Please can anyone offer any advice about opening a bank account in HK. I am English and moving to HK tomorrow and will want to set up a bank account as I start my new job next week. Someone asked this same question in April and his post had 434 views, but no replies.

My work visa application is going through now. Can I open an account before this comes through ? How long does it take to set up. What banks are good for Expats ?

Many Thanks

Paul


----------



## dunmovin

LONDON34UK said:


> Please can anyone offer any advice about opening a bank account in HK. I am English and moving to HK tomorrow and will want to set up a bank account as I start my new job next week. Someone asked this same question in April and his post had 434 views, but no replies.
> 
> My work visa application is going through now. Can I open an account before this comes through ? How long does it take to set up.
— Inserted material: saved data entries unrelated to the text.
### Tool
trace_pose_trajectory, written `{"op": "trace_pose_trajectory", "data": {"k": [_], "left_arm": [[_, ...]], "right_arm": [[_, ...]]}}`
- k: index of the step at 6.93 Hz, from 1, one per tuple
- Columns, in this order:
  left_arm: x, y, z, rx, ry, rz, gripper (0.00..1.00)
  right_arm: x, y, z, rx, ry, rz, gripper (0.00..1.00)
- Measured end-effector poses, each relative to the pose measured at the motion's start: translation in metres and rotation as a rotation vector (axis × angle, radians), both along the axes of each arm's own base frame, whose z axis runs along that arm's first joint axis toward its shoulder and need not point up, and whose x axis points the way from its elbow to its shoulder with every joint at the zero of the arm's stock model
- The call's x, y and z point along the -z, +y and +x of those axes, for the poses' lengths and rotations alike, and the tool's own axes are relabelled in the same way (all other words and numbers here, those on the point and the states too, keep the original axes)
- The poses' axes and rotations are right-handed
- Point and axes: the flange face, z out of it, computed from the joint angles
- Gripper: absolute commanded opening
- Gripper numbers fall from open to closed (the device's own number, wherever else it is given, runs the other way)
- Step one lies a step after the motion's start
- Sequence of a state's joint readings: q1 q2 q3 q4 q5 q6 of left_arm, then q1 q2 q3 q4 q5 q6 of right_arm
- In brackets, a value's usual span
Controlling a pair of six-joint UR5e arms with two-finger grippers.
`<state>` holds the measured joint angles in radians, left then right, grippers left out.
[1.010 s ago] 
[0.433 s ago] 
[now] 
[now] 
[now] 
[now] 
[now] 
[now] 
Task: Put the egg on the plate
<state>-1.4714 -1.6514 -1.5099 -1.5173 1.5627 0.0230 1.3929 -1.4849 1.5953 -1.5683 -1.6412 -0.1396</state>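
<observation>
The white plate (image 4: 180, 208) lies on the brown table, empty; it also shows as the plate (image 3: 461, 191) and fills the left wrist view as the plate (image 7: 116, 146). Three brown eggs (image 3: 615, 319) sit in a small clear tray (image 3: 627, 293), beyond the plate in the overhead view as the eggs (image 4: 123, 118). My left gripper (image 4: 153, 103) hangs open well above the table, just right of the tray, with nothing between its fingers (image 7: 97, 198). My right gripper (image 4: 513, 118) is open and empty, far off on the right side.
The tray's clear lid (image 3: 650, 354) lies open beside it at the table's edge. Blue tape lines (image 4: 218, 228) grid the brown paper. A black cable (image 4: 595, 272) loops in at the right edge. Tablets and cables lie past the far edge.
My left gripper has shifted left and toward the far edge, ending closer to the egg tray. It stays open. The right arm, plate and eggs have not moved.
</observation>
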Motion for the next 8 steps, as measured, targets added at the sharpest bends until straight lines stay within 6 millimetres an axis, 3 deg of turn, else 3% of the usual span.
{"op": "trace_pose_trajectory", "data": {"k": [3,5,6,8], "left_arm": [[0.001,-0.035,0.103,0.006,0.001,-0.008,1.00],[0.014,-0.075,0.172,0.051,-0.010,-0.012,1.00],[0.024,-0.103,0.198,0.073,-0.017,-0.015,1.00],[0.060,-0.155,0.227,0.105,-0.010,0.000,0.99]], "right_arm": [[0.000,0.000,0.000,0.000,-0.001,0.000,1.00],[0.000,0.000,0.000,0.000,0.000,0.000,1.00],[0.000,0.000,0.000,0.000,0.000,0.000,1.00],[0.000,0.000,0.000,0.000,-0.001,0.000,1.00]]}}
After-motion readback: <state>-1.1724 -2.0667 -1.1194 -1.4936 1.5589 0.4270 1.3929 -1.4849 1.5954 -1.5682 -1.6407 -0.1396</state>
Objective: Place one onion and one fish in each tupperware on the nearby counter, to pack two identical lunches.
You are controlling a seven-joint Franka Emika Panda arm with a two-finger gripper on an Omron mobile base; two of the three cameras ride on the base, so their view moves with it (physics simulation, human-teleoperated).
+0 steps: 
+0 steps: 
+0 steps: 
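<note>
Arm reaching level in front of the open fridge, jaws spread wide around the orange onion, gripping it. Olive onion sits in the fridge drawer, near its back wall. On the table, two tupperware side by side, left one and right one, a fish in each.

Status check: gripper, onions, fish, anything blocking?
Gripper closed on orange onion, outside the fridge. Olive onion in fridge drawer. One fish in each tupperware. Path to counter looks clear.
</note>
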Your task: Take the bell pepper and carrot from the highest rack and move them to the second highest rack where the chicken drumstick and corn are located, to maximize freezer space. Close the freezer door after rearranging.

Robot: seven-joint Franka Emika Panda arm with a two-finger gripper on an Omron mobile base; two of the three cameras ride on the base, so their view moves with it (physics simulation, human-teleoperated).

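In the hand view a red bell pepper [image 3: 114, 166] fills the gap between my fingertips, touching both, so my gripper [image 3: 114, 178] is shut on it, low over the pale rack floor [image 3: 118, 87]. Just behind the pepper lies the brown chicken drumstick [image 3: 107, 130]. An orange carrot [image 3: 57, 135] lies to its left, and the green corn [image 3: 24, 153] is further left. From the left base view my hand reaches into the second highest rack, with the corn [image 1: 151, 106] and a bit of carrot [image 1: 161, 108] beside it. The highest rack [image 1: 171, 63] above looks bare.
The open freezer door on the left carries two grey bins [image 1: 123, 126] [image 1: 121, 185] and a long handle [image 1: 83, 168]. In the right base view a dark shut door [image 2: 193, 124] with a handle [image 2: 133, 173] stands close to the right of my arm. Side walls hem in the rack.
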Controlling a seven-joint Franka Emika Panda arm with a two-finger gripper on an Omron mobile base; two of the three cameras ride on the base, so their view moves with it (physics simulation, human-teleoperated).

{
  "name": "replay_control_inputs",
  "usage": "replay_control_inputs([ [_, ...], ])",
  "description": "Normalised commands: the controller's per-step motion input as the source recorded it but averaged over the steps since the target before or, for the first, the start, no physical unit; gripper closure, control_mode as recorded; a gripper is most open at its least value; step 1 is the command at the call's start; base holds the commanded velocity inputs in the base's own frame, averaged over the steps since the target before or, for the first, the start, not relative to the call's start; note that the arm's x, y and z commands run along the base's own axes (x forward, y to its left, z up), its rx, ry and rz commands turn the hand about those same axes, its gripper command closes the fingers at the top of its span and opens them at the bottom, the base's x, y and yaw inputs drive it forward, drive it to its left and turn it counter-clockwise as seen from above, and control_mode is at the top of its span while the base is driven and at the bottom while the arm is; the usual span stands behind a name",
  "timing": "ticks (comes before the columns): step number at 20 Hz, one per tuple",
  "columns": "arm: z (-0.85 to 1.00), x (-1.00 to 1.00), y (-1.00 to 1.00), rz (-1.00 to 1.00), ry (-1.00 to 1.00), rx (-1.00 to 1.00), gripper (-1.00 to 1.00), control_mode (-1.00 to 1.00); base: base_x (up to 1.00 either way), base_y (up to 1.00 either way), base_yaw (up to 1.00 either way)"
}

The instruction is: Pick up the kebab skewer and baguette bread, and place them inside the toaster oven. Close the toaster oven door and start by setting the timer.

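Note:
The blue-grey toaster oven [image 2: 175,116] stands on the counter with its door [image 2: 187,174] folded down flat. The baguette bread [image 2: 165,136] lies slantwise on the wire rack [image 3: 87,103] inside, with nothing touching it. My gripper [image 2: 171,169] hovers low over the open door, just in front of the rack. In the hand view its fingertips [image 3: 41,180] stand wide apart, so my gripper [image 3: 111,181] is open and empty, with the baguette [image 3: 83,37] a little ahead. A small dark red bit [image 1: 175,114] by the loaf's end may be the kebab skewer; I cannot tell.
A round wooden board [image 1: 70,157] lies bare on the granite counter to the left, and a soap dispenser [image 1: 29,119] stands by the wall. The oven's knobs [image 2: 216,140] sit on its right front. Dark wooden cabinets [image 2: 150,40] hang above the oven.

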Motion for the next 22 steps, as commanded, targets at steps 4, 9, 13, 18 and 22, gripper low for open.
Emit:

What banks are good for Expats ?
> 
> Many Thanks
> 
> Paul


HSBC is the bank we used and had no problem with them. So long as you are depositing money there shouldbe no problem. The account can be opened within a day or two but credit and atm cards will take a bit longer.


----------



## Sandrine7

You need to remember that hk works better and faster than uk and that it is very easy to open an account over there. Hsbc is my bank and have been happy with it. Do not worry about it! You life style is about to change and u are entering in a world where things are possible and work! Good luck and have fun in hk!


----------



## LONDON34UK

Went into a branch of HSBC on Friday and opened a Advantage account in 5 minutes. Came out with a bank card and a cheque book, all very fast. Just needed to show my UK driving license as proof of address and my passport. Gave my HK office address for correspondence.


----------



## dunmovin

LONDON34UK said:


> Went into a branch of HSBC on Friday and opened a Advantage account in 5 minutes. Came out with a bank card and a cheque book, all very fast. Just needed to show my UK driving license as proof of address and my passport. Gave my HK office address for correspondence.


when you get your HK id card ... go back to the branch and change the identification from your UK license to the ID card. It will make things easier later on


----------



## LONDON34UK

OK, I will be getting a HK ID card when my working visa application is processed. Thanks for the tip.

When I opened the bank account, they also offered me a credit card.


----------